The Victorian obsession with dirt and grime is underlined by nine glass dome-protected objects. If in town during the summer months the rooms would be dimly lit, shrouded by drawn blinds and curtains, the carpet folded toward the middle to protect its glorious colours. By contrast, the two little girls playing with a drum and a hobbyhorse are confined to the allotted two-tone rug, which has been carefully placed over the more valuable patterned carpet.

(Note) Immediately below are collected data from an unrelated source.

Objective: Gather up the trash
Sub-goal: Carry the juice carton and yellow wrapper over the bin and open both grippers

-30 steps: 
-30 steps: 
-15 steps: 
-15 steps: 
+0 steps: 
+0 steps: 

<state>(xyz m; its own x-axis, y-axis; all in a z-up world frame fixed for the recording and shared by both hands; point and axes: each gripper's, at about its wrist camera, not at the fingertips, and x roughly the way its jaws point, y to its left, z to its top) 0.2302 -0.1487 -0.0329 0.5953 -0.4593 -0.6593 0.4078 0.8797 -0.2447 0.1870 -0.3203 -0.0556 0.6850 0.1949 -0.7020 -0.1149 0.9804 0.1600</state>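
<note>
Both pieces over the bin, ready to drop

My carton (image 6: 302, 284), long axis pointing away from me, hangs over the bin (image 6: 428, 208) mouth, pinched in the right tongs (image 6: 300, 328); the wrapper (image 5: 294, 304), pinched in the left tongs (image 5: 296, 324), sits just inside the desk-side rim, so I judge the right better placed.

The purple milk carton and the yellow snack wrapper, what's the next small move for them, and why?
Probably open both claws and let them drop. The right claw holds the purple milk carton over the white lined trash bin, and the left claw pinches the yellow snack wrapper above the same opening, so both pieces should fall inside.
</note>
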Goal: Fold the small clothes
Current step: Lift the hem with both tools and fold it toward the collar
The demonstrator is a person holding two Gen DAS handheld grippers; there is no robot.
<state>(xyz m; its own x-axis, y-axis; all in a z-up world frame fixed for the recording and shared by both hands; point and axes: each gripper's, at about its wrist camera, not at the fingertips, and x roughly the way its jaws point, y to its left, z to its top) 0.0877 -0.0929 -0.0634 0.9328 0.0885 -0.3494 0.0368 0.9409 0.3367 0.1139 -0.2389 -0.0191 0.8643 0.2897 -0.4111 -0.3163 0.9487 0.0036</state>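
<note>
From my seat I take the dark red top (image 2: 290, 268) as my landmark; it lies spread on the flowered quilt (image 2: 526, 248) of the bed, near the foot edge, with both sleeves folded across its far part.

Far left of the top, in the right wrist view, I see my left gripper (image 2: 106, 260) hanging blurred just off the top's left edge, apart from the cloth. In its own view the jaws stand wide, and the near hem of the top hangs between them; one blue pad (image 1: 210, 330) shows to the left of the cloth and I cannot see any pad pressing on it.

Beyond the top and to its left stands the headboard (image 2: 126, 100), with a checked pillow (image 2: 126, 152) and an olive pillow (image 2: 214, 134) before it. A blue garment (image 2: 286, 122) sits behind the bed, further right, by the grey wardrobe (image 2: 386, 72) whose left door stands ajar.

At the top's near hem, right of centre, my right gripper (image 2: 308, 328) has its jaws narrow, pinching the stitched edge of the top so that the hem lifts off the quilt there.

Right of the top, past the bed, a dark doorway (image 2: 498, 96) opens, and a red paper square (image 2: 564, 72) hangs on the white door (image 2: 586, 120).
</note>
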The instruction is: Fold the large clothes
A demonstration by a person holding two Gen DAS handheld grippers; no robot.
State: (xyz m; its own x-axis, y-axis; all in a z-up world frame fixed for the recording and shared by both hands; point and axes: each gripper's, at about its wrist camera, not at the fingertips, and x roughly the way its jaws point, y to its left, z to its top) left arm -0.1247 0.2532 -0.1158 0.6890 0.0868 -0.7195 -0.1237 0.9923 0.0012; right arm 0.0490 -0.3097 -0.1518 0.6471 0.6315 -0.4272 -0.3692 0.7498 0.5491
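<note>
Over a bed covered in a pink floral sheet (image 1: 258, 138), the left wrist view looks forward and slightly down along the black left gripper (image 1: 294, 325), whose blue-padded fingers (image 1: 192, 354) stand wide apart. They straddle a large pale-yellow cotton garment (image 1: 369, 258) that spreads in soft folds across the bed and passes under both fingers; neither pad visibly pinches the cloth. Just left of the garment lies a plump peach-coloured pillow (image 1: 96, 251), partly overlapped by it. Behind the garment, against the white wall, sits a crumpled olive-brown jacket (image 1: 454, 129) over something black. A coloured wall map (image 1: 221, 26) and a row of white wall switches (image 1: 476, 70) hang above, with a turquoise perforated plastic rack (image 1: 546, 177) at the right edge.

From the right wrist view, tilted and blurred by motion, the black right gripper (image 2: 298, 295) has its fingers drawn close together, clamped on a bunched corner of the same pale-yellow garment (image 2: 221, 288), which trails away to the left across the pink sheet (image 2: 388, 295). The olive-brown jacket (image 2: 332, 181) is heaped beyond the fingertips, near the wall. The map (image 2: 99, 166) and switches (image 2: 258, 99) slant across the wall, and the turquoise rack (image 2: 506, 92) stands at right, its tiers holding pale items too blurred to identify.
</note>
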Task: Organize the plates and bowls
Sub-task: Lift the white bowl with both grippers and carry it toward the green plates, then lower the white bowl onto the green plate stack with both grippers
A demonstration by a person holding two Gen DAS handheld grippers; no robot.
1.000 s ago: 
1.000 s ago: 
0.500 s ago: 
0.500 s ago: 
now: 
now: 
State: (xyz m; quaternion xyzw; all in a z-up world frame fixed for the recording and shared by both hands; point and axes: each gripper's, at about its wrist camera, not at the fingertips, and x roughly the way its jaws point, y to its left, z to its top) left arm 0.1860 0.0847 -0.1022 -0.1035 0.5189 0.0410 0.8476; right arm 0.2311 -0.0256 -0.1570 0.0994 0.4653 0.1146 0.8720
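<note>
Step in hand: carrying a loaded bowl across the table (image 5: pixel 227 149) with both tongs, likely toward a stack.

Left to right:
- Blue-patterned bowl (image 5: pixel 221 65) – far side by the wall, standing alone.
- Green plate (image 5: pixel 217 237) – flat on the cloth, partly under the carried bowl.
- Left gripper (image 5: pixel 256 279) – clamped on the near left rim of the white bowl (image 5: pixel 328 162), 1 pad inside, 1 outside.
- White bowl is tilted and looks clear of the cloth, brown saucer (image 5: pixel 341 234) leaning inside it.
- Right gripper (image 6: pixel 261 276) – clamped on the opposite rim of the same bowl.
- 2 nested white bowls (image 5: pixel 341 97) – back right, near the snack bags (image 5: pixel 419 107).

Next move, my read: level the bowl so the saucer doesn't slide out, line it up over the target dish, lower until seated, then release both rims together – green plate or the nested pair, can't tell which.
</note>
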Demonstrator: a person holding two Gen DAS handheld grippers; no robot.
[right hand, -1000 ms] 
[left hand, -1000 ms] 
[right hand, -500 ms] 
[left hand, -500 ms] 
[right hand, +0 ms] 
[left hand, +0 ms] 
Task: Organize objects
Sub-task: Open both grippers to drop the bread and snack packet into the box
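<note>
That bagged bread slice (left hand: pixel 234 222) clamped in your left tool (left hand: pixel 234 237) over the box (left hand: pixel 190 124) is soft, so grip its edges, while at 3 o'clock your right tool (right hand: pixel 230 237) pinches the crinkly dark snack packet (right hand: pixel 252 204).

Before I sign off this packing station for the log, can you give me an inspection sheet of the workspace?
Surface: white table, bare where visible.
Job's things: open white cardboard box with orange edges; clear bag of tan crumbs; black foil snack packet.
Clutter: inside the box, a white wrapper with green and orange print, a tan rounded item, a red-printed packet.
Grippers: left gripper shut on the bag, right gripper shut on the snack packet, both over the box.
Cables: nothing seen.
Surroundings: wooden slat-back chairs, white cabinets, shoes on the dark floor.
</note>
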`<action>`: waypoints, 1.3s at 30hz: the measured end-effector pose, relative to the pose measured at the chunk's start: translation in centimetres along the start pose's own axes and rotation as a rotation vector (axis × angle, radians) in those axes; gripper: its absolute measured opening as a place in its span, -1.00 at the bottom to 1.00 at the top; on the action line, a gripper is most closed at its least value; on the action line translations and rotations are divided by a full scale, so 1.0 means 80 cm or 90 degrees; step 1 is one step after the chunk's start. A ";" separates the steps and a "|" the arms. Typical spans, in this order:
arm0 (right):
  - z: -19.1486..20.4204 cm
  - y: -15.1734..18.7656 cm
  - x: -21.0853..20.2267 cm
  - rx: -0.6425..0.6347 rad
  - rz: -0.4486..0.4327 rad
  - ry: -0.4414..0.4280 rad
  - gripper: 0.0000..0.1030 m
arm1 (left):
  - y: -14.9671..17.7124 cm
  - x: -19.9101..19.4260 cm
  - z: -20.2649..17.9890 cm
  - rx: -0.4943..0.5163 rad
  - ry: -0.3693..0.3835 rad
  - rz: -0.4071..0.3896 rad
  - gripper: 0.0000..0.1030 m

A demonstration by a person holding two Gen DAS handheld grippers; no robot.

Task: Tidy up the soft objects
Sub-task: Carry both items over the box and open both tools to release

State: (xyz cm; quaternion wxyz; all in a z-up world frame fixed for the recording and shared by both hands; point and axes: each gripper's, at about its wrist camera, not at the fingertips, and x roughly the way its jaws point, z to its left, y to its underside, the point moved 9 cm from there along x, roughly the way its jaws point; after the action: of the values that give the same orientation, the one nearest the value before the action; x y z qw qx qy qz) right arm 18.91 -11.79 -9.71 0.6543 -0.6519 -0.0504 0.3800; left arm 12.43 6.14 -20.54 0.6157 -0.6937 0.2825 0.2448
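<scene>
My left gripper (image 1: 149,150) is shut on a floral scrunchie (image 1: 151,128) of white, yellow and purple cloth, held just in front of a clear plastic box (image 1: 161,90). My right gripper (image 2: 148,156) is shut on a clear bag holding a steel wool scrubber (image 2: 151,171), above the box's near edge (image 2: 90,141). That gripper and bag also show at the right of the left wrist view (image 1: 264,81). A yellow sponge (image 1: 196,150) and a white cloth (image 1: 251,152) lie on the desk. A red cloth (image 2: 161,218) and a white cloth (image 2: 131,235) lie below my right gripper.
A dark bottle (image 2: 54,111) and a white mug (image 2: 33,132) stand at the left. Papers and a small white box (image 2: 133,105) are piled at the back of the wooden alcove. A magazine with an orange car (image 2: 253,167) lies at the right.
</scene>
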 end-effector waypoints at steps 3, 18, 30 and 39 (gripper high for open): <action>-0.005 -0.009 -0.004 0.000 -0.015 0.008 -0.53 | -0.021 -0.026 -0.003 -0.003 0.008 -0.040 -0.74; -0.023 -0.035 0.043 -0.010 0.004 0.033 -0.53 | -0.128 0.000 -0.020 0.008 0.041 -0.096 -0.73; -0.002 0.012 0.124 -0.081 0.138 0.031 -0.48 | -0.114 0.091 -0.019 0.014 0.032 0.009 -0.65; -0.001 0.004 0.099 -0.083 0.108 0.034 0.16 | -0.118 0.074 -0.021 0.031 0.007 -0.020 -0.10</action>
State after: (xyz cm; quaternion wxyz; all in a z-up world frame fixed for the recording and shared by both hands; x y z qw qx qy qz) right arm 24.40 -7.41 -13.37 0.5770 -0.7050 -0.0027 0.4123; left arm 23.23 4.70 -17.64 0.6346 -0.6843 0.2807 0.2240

Helene Stromeyer was a pupil of the more famous TH Gude and G Schoenleber, who was later Professor at the influential Karlsruhe academy. She seems to have accompanied Schoenleber on his trips to the Riviera, where she painted flowers. She settled and died in Karlsruhe, an accomplished painter of flora and landscapes. She clearly had an aptitude in her early career for interior painting and possibly helped to finance her studies as a governess, hence her sojourn in England. Her work is found in many German collections.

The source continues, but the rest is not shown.